How about thumbing through the latest copy of your favourite newspaper or magazine? Or taking on your fellow passengers in a multi-player game?
It’s all on the to-do list for Lufthansa Systems, creators of the BoardConnect digital in-flight system.
“Every week I get a new idea for BoardConnect from my team and from the customers” says Lufthansa Systems’ senior vice-president Olivier Krüger. “There’s a lot to come.”
“Games is something we are looking into, it’s on the road map” Krüger tells Australian Business Traveller.
“At the end of the day, we are building an Internet in the aircraft. You can have a chat room where people can come together and agree to play a game, then you simply log on with your seat number.”
“Then, there’s shopping in all shapes and forms, from classic duty free into movie shopping, for instance. You watch a movie on the plane, you like it, you might want to buy it and bring it home to show to your family.”

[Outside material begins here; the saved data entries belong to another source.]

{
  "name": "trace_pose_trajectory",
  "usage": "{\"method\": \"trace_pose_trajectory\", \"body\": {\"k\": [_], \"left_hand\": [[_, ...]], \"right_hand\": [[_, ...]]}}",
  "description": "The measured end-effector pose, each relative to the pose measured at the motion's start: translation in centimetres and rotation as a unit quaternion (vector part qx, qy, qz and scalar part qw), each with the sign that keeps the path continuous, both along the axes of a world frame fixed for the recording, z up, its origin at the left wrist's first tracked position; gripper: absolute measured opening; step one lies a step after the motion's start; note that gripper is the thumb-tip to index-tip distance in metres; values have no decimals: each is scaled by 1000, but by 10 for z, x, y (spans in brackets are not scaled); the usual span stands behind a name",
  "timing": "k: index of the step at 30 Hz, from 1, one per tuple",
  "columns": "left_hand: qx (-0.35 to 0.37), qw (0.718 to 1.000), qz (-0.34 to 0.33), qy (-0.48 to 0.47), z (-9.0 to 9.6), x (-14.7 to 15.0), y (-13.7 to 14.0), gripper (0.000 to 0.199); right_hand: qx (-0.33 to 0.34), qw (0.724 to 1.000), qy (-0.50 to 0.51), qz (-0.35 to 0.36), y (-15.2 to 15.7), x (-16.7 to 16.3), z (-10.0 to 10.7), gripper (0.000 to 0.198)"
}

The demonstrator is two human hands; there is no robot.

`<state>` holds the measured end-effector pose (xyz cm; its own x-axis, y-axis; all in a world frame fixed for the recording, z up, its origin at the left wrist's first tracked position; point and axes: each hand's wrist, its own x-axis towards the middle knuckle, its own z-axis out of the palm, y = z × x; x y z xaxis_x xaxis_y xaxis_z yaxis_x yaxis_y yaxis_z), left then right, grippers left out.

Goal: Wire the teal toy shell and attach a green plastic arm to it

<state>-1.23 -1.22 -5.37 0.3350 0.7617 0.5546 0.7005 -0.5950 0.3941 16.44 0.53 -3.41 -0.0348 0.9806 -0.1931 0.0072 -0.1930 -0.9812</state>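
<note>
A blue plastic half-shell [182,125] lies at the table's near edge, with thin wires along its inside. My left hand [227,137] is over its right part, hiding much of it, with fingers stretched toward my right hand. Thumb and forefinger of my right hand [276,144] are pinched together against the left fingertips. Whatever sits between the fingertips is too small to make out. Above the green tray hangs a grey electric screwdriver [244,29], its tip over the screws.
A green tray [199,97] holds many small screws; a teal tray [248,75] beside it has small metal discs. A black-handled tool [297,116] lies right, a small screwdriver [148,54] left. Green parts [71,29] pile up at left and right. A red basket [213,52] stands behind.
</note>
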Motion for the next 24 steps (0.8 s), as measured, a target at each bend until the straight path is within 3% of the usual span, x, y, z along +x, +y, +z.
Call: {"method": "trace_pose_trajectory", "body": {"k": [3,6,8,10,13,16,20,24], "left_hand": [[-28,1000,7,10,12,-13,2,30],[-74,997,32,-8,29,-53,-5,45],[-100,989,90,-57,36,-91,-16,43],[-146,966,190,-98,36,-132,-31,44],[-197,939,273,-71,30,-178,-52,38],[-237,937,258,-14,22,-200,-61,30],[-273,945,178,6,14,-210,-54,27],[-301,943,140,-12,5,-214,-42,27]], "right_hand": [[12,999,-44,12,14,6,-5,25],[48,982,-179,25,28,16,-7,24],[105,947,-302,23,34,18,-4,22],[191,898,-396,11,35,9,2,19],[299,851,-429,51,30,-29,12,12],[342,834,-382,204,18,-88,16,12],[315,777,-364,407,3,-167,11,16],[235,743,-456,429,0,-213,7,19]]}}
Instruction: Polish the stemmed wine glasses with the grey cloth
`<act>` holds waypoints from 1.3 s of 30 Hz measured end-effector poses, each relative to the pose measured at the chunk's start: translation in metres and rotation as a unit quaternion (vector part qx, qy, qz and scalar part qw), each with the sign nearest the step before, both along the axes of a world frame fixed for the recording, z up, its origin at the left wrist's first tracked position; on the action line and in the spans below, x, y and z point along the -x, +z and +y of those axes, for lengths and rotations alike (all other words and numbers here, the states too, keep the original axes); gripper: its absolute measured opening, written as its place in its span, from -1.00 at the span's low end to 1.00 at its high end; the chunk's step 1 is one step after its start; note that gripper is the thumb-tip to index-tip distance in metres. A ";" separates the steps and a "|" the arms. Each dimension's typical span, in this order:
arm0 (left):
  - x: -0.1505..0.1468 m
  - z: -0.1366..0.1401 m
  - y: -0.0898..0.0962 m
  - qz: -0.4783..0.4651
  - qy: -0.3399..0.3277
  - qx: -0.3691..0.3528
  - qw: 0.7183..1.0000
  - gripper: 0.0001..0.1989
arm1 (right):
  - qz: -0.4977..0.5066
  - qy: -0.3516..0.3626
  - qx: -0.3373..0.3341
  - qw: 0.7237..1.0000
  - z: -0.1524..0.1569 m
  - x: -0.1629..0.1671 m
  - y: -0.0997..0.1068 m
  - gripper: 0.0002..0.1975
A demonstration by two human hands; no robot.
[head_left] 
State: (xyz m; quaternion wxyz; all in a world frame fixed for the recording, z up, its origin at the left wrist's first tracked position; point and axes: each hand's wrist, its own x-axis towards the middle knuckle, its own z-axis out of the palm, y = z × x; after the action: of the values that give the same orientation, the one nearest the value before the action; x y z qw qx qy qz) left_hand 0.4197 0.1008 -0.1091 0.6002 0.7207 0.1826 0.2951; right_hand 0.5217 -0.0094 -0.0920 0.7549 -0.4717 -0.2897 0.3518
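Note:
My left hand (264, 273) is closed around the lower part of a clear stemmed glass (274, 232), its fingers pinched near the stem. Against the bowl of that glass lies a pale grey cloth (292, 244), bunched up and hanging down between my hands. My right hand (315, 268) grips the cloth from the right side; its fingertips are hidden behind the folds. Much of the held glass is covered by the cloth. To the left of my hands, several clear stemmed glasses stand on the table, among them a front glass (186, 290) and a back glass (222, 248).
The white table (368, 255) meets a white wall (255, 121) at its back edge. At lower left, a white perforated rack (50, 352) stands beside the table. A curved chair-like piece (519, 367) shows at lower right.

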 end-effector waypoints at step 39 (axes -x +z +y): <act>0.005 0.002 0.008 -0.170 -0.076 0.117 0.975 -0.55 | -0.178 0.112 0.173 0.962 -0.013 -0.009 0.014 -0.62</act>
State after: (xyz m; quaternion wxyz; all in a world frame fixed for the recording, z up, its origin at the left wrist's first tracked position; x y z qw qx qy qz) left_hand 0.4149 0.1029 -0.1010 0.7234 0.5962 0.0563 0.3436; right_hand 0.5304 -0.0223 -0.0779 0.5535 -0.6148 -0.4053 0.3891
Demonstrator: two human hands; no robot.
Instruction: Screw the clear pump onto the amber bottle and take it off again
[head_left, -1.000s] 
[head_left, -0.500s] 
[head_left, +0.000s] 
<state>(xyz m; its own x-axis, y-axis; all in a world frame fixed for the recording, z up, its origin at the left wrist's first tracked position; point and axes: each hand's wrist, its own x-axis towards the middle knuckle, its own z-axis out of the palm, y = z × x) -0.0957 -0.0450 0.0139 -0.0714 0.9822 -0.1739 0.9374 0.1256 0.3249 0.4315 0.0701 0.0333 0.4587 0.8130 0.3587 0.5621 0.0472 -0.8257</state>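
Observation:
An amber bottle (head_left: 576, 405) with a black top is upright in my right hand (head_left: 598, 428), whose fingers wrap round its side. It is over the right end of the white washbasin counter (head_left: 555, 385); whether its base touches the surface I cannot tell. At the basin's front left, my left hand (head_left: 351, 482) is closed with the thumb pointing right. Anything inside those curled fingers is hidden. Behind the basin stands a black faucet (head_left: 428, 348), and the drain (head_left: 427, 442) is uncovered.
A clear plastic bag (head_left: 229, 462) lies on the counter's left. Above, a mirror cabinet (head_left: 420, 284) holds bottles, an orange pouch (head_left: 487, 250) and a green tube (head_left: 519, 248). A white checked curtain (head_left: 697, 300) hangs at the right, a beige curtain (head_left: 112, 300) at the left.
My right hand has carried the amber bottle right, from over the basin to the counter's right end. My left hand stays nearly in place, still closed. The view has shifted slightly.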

The same would apply to TV series, Krüger says – watch some episodes in flight, then buy the rest of the season, possibly as a digital copy downloaded to your device or by ordering DVDs.
“Newspapers are a big interest from consumers as well as airlines” Krüger says, along with eBooks and digital editions of magazines.
“Other stuff people are thinking about is live TV, to watch a big sports events or something like that.” Also on the to-do list: the ability to order your meals directly from the tablet.
However, the seemingly unstoppable march of tablets doesn’t spell the end for in-seat video screens.
While Virgin Australia has also followed the tablet-only route on selected flights, Virgin America's BoardConnect system will have both in-seat screens and iPads, Krüger says.
“They will have custom-developed screens which we designed, but they will also allow their passengers to bring their own device and use that if they feel more comfortable than using the seat screen.”
Krüger also believes that a rethink of IFE design to create a more modern and more intuitive interface, especially to take advantage of touchscreen technology, will encourage passengers to fully explore and enjoy the content on offer.
“It’s very, very simple for the passenger to browse through the menus, and we even have a search function in there” Krüger says.
“It’s much better compared to a classic IFE system, where it’s quite cumbersome to browse through the categories and you always have to wait for a response.”